From the data underneath, reproduce exactly the stretch that begins at the line with "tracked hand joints" and ends after the line with "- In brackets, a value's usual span".

_____

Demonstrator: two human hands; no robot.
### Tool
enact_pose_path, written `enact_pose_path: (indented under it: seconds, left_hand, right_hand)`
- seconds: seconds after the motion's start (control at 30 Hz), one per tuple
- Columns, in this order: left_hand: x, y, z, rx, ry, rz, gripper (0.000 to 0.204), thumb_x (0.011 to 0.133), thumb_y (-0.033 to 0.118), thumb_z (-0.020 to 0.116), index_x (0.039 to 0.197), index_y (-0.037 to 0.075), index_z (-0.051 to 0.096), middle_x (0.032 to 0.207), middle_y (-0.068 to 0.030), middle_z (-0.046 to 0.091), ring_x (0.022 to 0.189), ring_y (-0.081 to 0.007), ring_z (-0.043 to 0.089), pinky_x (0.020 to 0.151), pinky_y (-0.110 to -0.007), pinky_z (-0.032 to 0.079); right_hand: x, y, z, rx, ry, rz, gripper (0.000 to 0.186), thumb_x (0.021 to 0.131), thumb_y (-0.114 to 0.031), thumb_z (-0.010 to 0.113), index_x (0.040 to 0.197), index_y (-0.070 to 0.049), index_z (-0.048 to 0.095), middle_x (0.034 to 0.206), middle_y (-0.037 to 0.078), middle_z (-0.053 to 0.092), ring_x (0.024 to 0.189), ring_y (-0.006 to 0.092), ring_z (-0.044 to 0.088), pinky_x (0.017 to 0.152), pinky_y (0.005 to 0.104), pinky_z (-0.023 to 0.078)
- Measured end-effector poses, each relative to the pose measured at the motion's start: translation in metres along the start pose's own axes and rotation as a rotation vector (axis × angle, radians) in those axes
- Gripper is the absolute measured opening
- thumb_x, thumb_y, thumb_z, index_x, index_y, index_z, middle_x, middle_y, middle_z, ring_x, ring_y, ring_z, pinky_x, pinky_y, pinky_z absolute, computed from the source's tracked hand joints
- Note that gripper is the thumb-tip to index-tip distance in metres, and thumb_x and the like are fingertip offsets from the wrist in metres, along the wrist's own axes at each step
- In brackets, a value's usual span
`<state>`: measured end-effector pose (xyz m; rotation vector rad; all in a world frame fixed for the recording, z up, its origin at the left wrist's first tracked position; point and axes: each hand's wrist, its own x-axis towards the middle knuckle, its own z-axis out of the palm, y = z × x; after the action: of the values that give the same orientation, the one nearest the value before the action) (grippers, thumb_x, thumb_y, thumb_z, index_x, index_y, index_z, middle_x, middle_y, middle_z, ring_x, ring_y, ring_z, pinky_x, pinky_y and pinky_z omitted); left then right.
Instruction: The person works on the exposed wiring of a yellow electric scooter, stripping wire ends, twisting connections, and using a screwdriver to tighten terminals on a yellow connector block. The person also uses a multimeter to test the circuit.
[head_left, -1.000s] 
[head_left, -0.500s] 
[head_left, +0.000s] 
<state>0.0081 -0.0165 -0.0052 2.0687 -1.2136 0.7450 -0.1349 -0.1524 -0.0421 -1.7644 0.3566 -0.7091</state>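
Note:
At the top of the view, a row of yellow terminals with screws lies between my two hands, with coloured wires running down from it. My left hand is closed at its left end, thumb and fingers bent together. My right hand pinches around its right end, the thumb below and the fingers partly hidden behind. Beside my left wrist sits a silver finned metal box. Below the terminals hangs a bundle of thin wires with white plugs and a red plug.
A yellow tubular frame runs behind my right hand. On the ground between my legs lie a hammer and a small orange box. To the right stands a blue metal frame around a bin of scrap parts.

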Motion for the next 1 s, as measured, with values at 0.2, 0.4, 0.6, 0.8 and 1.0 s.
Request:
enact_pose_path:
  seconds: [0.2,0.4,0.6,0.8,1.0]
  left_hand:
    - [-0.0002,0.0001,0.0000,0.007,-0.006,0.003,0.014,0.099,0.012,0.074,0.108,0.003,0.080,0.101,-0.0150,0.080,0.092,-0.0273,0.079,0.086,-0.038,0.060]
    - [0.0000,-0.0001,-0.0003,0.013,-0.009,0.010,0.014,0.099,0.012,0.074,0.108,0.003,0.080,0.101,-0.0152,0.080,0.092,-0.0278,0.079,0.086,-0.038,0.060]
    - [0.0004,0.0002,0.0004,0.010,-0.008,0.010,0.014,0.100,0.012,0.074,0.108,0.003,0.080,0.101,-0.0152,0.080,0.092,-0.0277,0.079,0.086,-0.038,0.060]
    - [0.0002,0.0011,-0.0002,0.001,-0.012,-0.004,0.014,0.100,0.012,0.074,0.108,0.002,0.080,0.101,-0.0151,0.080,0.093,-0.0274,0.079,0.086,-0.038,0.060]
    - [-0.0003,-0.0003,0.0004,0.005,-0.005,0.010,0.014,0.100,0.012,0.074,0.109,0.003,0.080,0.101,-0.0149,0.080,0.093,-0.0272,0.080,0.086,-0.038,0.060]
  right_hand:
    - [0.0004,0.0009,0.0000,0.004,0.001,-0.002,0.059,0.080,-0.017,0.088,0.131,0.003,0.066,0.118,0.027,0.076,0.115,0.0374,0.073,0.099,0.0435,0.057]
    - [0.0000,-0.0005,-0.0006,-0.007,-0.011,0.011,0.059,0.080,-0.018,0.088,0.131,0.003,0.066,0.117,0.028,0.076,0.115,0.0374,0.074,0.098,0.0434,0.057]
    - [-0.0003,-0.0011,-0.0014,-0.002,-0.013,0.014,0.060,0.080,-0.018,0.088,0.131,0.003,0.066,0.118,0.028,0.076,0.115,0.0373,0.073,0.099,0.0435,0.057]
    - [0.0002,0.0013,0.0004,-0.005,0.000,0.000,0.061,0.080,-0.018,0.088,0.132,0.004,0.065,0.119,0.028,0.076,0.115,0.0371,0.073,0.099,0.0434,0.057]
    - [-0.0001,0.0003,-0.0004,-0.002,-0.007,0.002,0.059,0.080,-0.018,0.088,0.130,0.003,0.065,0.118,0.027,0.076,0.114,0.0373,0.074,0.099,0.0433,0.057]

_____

EXPECTED ANSWER:
- thumb_x, thumb_y, thumb_z, index_x, index_y, index_z, middle_x, middle_y, middle_z, ring_x, ring_y, ring_z, pinky_x, pinky_y, pinky_z absolute, computed from the source's tracked hand joints
- Note that gripper is the thumb-tip to index-tip distance in metres, and thumb_x and the like are fingertip offsets from the wrist in metres, along the wrist's own axes at each step
- In brackets, a value's usual span

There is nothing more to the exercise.